Bottle with Daoist Immortal Zhongli Quan, Ming dynasty (1368–1644), second half of 15th century
Porcelain painted with underglaze cobalt blue; H. 13 5/8 in. (34.6 cm), Diam. 7 7/8 in. (20 cm), Diam. of rim 2 1/2 in. (6.4 cm), Diam. of base 5 in. (12.7 cm)
Purchase, Friends of Asian Art Gifts, 2010 (2010.312)
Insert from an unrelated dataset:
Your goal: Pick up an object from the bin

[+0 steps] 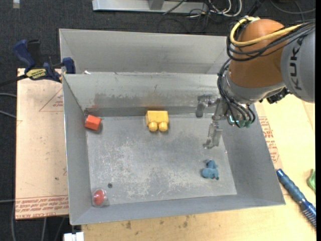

This bottle, which was probably used as a container for wine, shows the leader of the so-called Eight Immortals, Zhongli Quan, identifiable by his two topknots, exposed belly, and fan. With its narrow foot, expansive body, and small mouth, this vessel type, known as a meiping, became very popular in the Yuan and Ming dynasties. The decoration, painted with a cobalt-based blue pigment under a transparent glaze, complements its shape with a scrolling band of camelia around the shoulder and upright banana leaves encircling the foot, serving to frame a central panel that features Zhongli Quan in a landscape defined by a garden rock, a pine tree, and a grove of bamboo. As with many images of transcendent beings, he is shown encircled by a halolike cloud, while the hem of his robe and scarves trail after him as if blown by a breeze. Daoist immortals, as well as pine trees and bamboo, are symbols of longevity, befitting a vessel used as a wine bottle.